Dysfunctional teamwork. Business, IT and operational teams have different skills, objectives and vocabularies. They often try to keep things simple by going it alone or collaborate begrudgingly with insufficient joint planning and communication. This behavior limits the scope and success of streaming analytics initiatives.
Skills and time. Business leaders request streaming analytics capabilities that their teams might not be trained to manage. Data leaders often lack the development staff and skills to take on complex customization. Data teams often roll out complex, script-intensive streaming systems that confuse business teams. Both business and data leaders can underestimate the need for operational domain knowledge with IoT-related initiatives and fail to collaborate sufficiently with operations experts.

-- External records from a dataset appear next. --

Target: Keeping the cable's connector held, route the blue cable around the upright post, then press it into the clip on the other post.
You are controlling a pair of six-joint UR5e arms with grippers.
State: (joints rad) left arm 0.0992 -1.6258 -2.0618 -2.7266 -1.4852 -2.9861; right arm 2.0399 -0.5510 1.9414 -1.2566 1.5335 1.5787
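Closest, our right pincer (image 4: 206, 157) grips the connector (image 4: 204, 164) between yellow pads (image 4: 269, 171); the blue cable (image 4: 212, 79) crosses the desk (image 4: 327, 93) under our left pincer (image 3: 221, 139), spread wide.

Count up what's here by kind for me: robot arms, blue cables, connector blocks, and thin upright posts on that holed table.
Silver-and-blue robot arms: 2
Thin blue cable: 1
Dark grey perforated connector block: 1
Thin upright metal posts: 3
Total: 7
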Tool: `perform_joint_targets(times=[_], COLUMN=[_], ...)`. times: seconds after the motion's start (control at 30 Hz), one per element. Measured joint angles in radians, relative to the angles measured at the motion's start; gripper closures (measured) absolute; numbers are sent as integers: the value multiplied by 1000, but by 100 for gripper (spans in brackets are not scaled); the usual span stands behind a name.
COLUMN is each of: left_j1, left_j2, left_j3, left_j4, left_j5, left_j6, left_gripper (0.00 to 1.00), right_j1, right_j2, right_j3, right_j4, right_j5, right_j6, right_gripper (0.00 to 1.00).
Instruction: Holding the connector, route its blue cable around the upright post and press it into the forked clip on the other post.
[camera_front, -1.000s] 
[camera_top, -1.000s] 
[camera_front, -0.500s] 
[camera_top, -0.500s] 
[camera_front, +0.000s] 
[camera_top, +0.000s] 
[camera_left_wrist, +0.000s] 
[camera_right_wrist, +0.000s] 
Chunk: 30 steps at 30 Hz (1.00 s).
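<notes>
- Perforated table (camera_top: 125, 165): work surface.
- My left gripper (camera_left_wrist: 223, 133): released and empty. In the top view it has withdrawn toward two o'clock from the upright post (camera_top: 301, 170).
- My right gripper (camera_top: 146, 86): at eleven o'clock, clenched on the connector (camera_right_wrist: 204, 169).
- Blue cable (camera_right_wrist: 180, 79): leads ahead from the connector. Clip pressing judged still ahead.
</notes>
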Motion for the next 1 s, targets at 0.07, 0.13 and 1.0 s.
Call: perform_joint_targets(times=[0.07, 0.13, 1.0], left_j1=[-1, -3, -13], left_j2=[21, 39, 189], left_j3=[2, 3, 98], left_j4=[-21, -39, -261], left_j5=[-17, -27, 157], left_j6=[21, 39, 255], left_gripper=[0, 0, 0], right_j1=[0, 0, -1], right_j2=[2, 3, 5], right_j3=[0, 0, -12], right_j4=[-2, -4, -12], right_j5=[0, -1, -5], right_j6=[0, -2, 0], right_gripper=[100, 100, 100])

Governance. Business and IT teams are just getting their arms around the implications of the California Consumer Privacy Act (CCPA), effective Jan. 1st, 2020, which forces companies to provide customers with new control of their personal data. Other state legislation in development, and the Global Data Privacy Regulation (GDPR) for European customers, force companies to reconcile different requirements in different geographies. They also must stay adaptable to future change.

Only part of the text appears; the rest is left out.